◆ **Problem statement**
Your answer should consist of every line in the records that holds "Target".

-------- Excerpted records

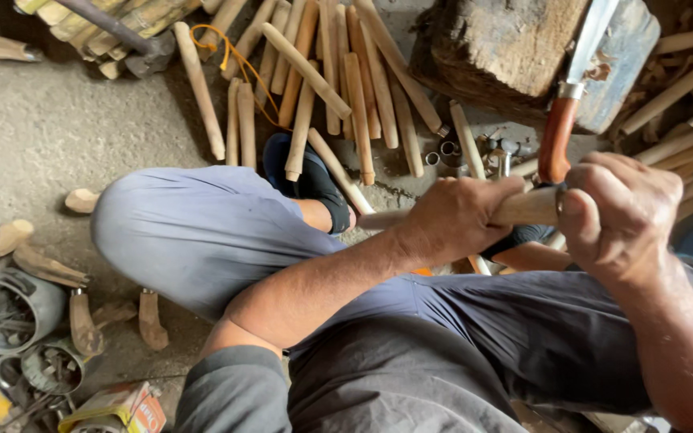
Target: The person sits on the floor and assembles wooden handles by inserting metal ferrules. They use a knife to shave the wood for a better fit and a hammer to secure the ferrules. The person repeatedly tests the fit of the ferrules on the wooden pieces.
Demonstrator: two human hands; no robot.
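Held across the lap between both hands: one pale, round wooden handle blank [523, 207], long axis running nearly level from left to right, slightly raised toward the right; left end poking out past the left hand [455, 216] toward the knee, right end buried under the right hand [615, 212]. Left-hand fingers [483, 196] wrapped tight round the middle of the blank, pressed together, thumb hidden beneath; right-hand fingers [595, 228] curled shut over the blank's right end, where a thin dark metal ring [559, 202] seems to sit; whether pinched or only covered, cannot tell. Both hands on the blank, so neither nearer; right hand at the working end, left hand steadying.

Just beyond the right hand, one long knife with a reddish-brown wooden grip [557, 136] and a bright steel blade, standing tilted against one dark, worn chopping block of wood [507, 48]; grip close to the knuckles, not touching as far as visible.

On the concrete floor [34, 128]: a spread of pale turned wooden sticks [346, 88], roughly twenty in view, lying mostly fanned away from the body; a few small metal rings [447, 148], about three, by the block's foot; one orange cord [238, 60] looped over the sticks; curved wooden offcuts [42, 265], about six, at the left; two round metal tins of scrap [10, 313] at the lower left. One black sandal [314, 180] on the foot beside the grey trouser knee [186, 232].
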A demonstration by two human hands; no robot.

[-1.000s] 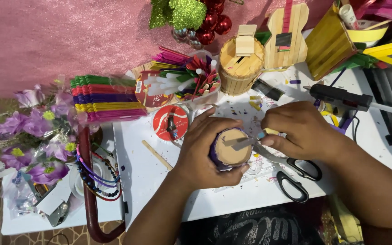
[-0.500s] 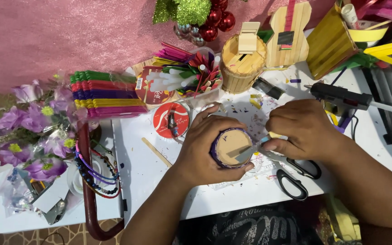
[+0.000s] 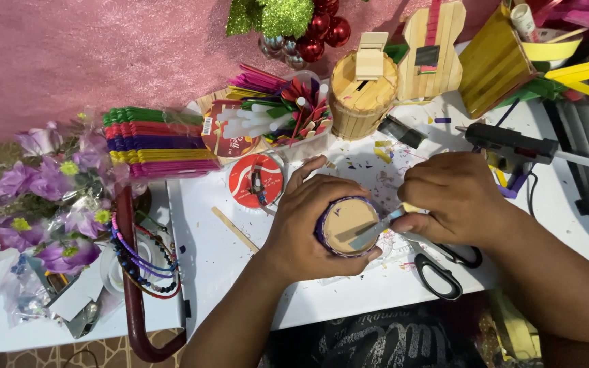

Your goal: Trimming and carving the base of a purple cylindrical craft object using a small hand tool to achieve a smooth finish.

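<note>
Left hand [image 3: 308, 228] is wrapped around a small round cardboard container [image 3: 344, 225] with a purple rim, sitting dead center on the white table [image 3: 219, 272], while the right hand [image 3: 455, 197] at 3 o'clock pinches a thin stick [image 3: 376, 229] whose tip rests on the container's flat top. Black scissors [image 3: 444, 269] lie at 4 o'clock just under the right hand, a glue gun [image 3: 512, 144] at 2 o'clock, a red tape roll [image 3: 257, 180] at 10.
</note>
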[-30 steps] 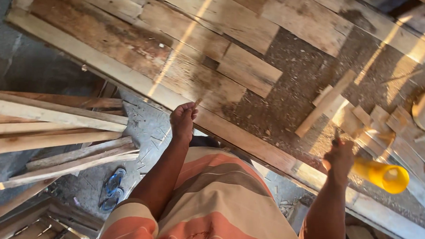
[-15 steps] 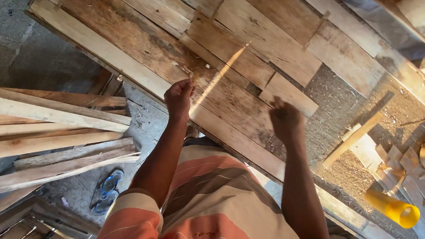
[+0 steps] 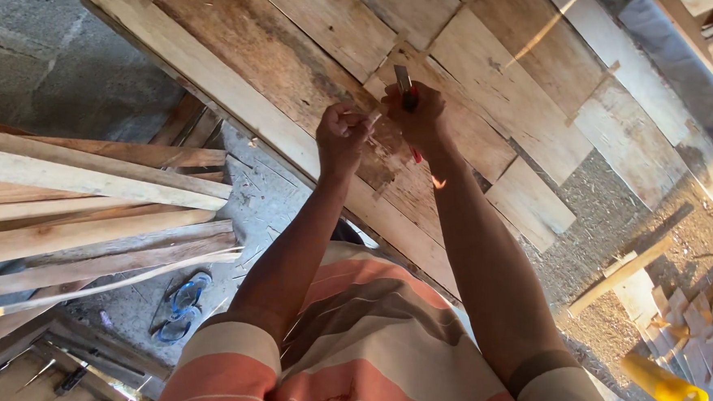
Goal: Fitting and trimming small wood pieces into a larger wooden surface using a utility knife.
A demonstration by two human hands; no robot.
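Both hands over the bench (image 3: 229, 101), a top of rough planks. Right hand (image 3: 419, 116) closed in a grip around a utility knife (image 3: 405, 88) with red handle, blade end poking up past the fingers. Left hand (image 3: 341, 136) just beside it, closed, pinching a small pale wood sliver (image 3: 373, 120) between the two hands. Stack of wood strips (image 3: 88, 206) left of the bench, blue sandals (image 3: 179, 307) on the floor below them. Yellow bottle (image 3: 659, 381) and wood offcuts (image 3: 696, 321) at the bench's far right end.
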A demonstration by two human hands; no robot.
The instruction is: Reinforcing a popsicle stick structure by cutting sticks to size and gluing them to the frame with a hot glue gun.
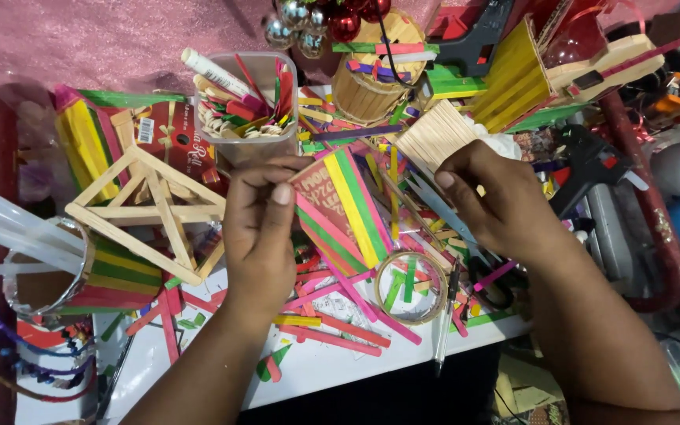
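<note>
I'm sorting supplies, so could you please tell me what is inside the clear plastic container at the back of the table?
The clear plastic container holds a white tube leaning out over its rim, red and green craft sticks and pale sticks lower down. Its bottom is covered by these pieces.

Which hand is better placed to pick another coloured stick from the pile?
Probably the right hand: it looks free above the loose sticks, while the left hand grips the striped stick panel.

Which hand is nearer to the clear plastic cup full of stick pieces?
Left. The left hand is just below the clear plastic cup, holding a panel of coloured sticks. The right hand is farther off to the cup's lower right.
</note>
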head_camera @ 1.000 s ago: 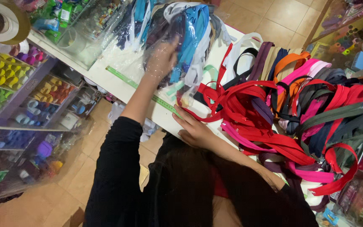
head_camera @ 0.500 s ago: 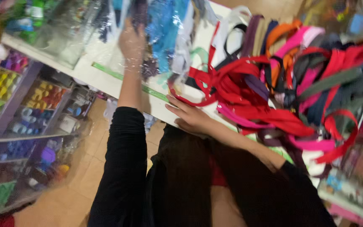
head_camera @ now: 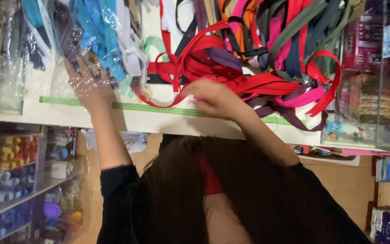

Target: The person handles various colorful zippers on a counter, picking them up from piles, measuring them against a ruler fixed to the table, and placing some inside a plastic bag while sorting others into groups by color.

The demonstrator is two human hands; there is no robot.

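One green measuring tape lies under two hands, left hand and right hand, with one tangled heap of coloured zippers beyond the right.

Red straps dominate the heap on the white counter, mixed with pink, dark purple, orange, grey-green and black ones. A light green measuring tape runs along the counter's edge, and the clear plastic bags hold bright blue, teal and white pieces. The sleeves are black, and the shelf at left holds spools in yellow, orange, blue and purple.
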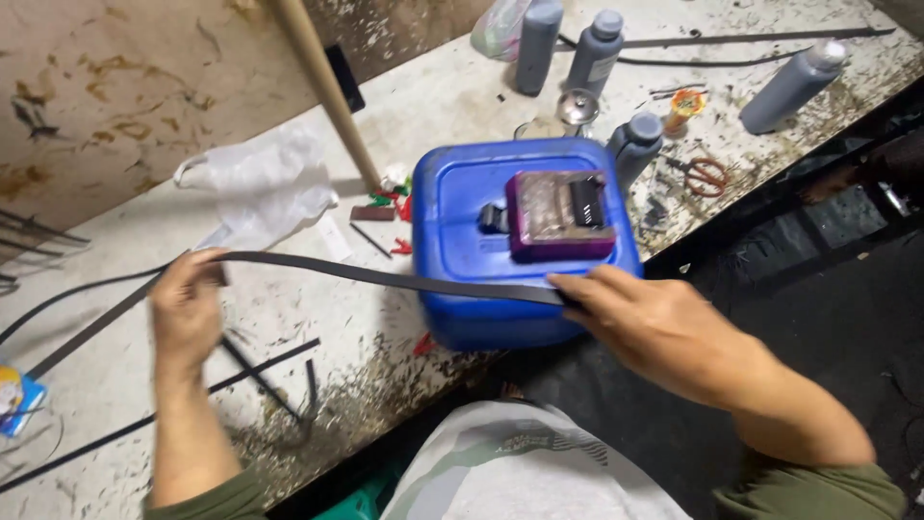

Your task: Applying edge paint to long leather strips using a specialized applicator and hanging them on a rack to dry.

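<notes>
A long dark strap (385,277) stretches between my two hands above a stained white workbench (443,96). My left hand (185,310) pinches the strap at its left part, where it bends back toward the bench's left end. My right hand (645,323) grips the strap's right end against the front of a blue plastic canister (462,260) lying on its side. On top of the canister sits a purple-stained block (558,214) with a black piece on it.
Several grey bottles (597,50) stand at the back, with scissors (705,175) and a small orange cup (686,104) nearby. A white plastic bag (260,183), a wooden pole (322,87) and loose dark strips (260,371) lie on the bench. Dark floor at right.
</notes>
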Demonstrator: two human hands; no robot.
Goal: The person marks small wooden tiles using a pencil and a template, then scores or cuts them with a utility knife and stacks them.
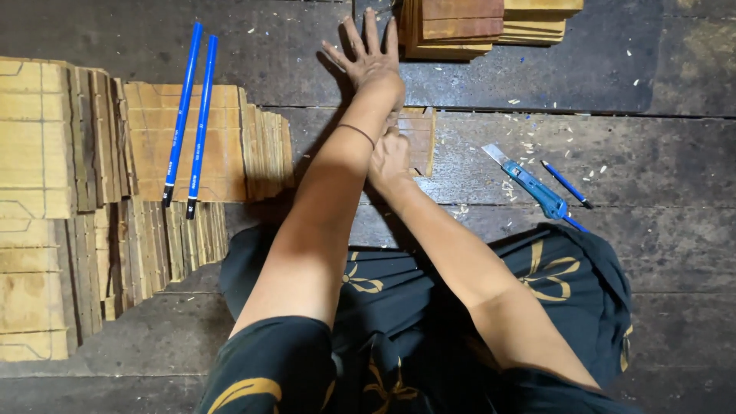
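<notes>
Single head-worn view. Looks steeply down, close, over lap and both arms. Faces dark plank floor ahead.

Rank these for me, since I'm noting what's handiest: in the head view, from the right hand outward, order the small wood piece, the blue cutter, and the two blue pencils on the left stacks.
From the right hand:
1. Small wood piece, touching it, just right of it.
2. Blue cutter, on the floor to the right.
3. Two blue pencils, far left, lying on the wood stacks.

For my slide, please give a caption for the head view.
Left hand reaches, fingers spread, toward stacked wood slats; right hand holds a small slat.
</notes>
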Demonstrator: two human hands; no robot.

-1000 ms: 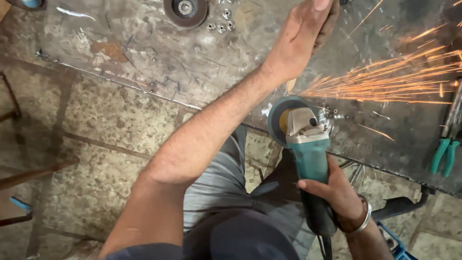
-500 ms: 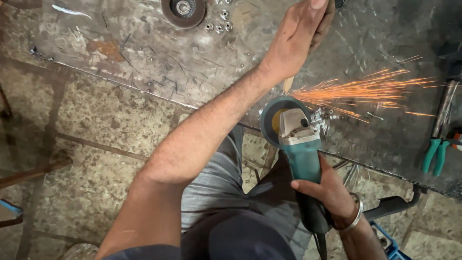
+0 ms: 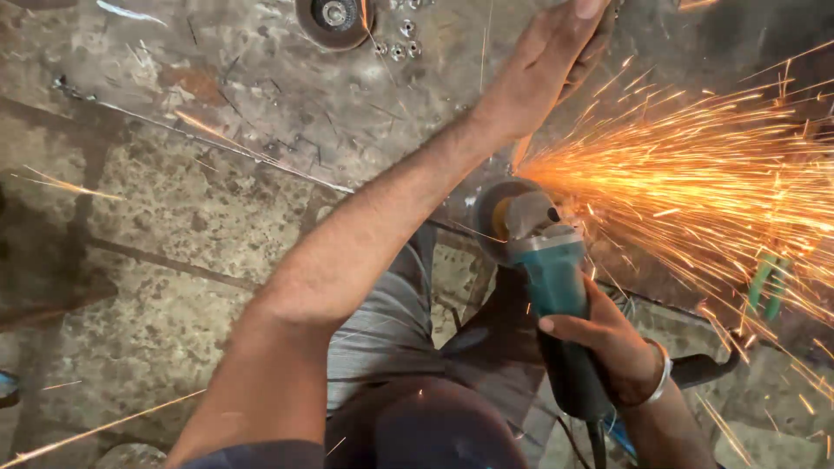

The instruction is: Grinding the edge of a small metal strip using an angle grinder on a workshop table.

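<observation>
- Head view: right hand (image 3: 608,347) clamped on grinder (image 3: 547,278) — disc hidden by sparks (image 3: 695,182).
- Left hand (image 3: 543,74) pressed flat on surface (image 3: 261,78), fingertips cut off.

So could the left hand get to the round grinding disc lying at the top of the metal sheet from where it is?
Probably yes. The left hand rests flat on the metal sheet, and the spare disc lies to its left on the same surface, nothing between them; the sparks fly the other way.

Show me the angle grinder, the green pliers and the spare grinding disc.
angle grinder (image 3: 553,274): head view, on its teal body.
green pliers (image 3: 768,287): head view, on the handles, behind the sparks.
spare grinding disc (image 3: 334,17): head view, on its centre hub.
</observation>
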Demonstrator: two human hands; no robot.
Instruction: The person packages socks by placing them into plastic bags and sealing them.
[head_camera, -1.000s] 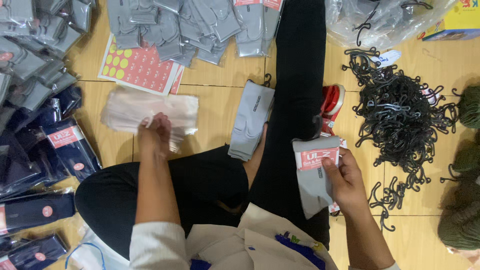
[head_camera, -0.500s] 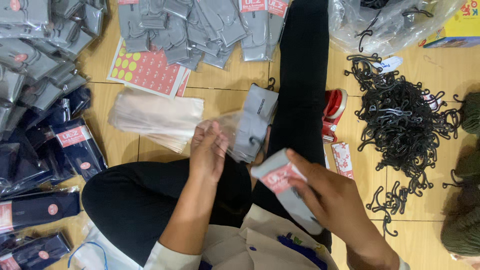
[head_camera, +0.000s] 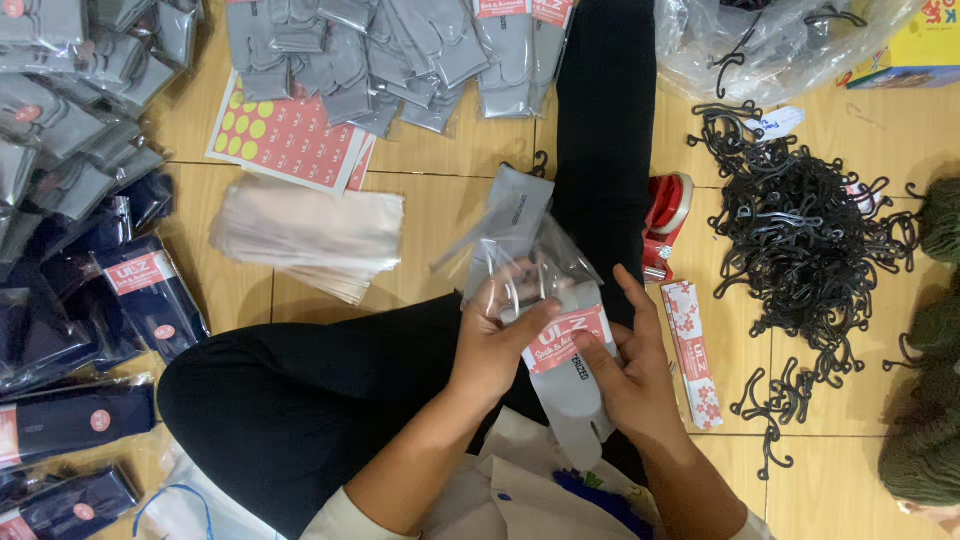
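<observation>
I sit on a wooden floor with my legs in black trousers. My left hand (head_camera: 497, 338) grips a clear plastic bag (head_camera: 530, 262) at its mouth. My right hand (head_camera: 628, 372) holds a pair of grey socks (head_camera: 572, 402) with a red and white paper band (head_camera: 570, 338), its top end at the bag's opening. Both hands meet over my lap. Another grey sock pair (head_camera: 513, 205) lies on the floor just beyond the bag.
A stack of clear bags (head_camera: 312, 236) lies left of my hands, a red sticker sheet (head_camera: 290, 138) behind it. Packed grey socks (head_camera: 380, 45) line the top, navy packs (head_camera: 110, 310) the left. Black plastic hooks (head_camera: 800, 240), a red tape dispenser (head_camera: 668, 215) and a paper band (head_camera: 690, 352) lie right.
My left hand left the stack of clear bags with one bag and came to my lap. My right hand brought the grey socks inward to the bag's mouth.
</observation>
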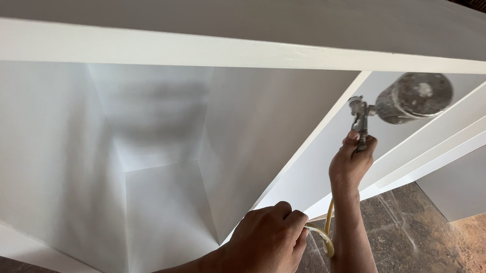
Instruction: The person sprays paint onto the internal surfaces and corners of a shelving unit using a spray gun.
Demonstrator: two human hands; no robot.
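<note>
Your right hand (350,164) had its grip closed around the handle of a paint-crusted grey metal spray gun (364,122), whose round cup (415,97) sat just above and to the right of that grip. Below it, your left hand (268,244) was fisted around the yellowish rubber hose (325,241), beside the white painted wooden cabinet (160,149), over the brown stone floor (413,237).

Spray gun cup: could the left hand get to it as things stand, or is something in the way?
Probably not right away. The left hand is closed around the yellow hose, low down near the white cabinet. The metal cup sits high, beyond the right hand holding the spray gun. Nothing blocks the path.
</note>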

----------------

◆ **Solution for this problem**
Target: The person sits on the floor and assembles wooden handles by inserting metal ferrules. They use a knife to shave the wood for a better fit and a hammer to secure the ferrules. The person repeatedly tests the fit of the ferrules on the wooden pieces.
Target: The person handles various colorful zippers on a counter, picking them up from piles, measuring them against a ruler fixed to the table, and placing some inside a plastic bag while sorting others into groups by color.

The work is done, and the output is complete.